右のように、政春がビルの引渡を受ける時期が二年余り遅れたことによって受けた得失について考えてみるに、右期間において著しい物価の騰貴があったことは前記土地収用法上の時点修正率からみても明らかであるから、政春は右引渡延引の結果として、新ビルの内装等の工事費の大幅な増加による損失を被ったことが推認され、このほか、同人は新ビルにおける開店遅延による営業利益も喪失し、したがって、従前資産からの退去遅延による利益分を差引いても、多額の損失を受けたとみるのが相当である。
その他政春が前記裁決を経たことにより、任意買取に応じた他の関係権利者らに比して利益を受けたことを認めるに足りる証拠はない。
5 してみると、政春は、前記収用裁決及び本件変更処分を受けたことにより、被控訴人に支払うべき清算金額において四四一万二六六二円も増加したうえ、被控訴人の新ビルの引渡遅延により多額の損失を被ったものといわなければならず、結局本件変更処分は、政春が従前資産につき被控訴人の提示補償額を不満として収用裁決を求めたために、著しい経済的損失を与える結果となるもの、すなわち、その概算額が高きに失し、他の関係権利者との間に実質的負担の公平をもたらすものではなく、むしろ当然の権利行使である収用裁決申請の請求をしたことに対し故なき不利益を政春に与えるものといわなければならない。
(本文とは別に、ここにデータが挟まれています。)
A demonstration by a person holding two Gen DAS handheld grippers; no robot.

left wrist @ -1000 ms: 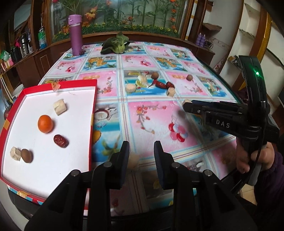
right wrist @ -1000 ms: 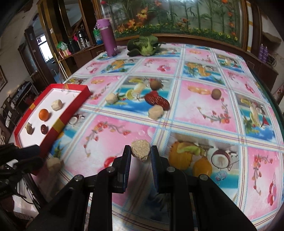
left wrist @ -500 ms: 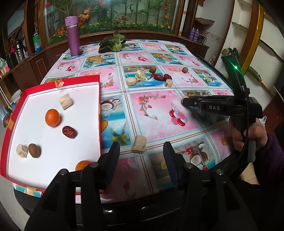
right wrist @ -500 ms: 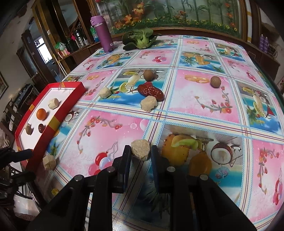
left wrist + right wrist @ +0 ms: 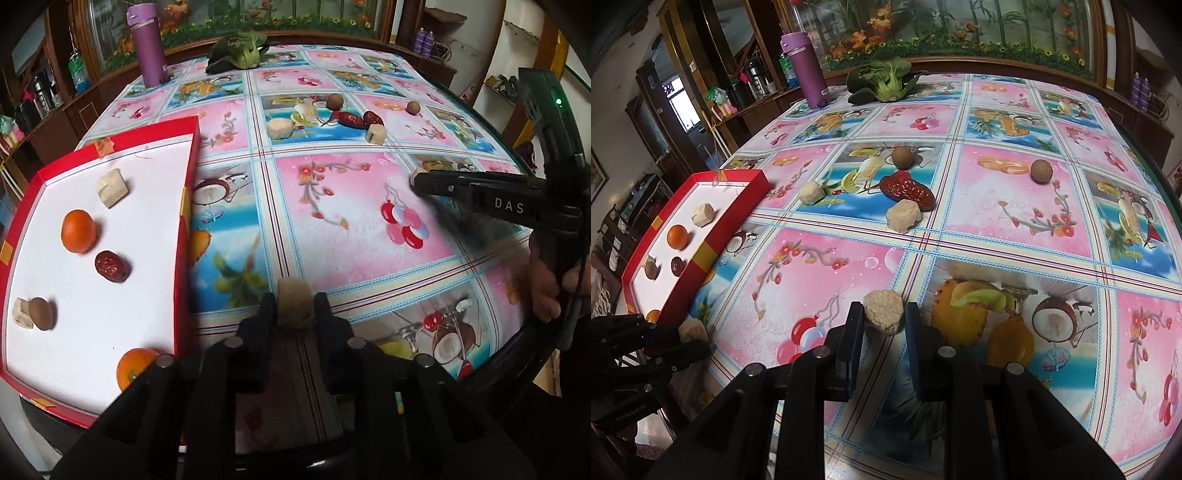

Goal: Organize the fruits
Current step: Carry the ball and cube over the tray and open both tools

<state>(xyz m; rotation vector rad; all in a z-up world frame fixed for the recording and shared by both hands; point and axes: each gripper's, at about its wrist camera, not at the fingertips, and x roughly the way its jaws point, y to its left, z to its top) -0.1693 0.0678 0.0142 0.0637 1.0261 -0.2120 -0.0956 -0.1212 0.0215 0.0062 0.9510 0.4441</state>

6 以上のとおりであるから、被控訴人は、関係権利者相互間の実質的負担の公平を計るための本件変更処分をなすについては、すくなくとも前述のような観点から政春の被る損失につき十分配慮して概算額を決定すべきであったのに、ただ政春に取得させる建築施設の部分の価額の概算額の評価基準日を従前資産のそれと同一にすれば足りるとして、概算額を不当に増額したものであって、本件変更処分は、違法といわなければならない。
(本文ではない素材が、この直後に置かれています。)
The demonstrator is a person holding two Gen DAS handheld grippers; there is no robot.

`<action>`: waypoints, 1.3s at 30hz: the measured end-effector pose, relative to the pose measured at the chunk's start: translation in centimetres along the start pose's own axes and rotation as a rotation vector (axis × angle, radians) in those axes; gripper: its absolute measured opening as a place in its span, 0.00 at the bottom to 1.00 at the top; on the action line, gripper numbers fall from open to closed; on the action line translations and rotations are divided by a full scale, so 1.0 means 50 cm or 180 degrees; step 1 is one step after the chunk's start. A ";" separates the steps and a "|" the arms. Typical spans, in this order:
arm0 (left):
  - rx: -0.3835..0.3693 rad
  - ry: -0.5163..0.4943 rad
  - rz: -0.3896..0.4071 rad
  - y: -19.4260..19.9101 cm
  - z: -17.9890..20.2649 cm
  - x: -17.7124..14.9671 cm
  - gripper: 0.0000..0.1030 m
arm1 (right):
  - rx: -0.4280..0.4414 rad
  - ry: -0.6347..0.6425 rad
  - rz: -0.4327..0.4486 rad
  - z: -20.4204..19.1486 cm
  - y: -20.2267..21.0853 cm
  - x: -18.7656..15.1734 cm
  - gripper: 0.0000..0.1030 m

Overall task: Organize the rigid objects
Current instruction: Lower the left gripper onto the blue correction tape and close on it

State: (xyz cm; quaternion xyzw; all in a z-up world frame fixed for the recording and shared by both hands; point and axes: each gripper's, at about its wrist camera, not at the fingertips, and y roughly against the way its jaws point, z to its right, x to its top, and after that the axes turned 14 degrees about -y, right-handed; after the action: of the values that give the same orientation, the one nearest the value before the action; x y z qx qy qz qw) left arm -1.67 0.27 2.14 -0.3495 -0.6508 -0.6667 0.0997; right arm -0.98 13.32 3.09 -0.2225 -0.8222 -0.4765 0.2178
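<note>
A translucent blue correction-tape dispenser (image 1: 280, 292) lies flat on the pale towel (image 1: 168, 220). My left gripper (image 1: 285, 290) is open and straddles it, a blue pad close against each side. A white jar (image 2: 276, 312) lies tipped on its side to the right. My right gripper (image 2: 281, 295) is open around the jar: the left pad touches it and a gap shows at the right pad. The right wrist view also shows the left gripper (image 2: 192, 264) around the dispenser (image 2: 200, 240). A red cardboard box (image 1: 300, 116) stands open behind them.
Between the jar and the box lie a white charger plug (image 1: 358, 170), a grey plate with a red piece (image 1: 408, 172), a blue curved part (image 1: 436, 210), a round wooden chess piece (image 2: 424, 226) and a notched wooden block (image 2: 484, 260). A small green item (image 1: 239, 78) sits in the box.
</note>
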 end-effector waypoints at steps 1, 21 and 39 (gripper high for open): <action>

7 しかも、既に述べたところからすれば、被控訴人の担当者において右概算額の増額により政春が他の関係権利者らに比して顕著な不利益を被ることは容易に認識し得たものとみるのが相当であって、これを看過し本件変更処分をしたことについて過失の責を免れない。
四 《証拠省略》によれば、政春は、本件変更処分の取消訴訟を本件訴訟代理人たる弁護士に委任するにつきその着手金・報酬として一一二万五〇〇〇円の支払を約したことが認められ、本件訴訟の訴額、難易、認容程度等に照らし右金額は相当の範囲内のものとみることができる。
したがって、政春は、被控訴人担当者の過失により違法な本件変更処分を受け、これにより右金員の出捐を余儀なくされたものということができるところ、控訴人ら主張の相続の事実は当事者間に争いがないから、控訴人らが各自右総額の三分の一にあたる三七万五〇〇〇円ずつの損害を被っているものといわなければならない。
五 よって、被控訴人の政春に対する本件変更処分は取消を免れないものであり、被控訴人は控訴人らに対しそれぞれ三七万五〇〇〇円ずつを支払うべき義務がある。
六 以上のとおり、控訴人らの本訴請求はすべて正当として認容すべきところ、これと趣旨を異にする原判決は相当でなく、本件控訴は理由があるから、原判決中原告長谷川政春に関する部分を取消して控訴人らの本訴請求を認容することとし、行政事件訴訟法七条、民訴法三八六条、九六条、八九条、一九六条を適用して主文のとおり判決する。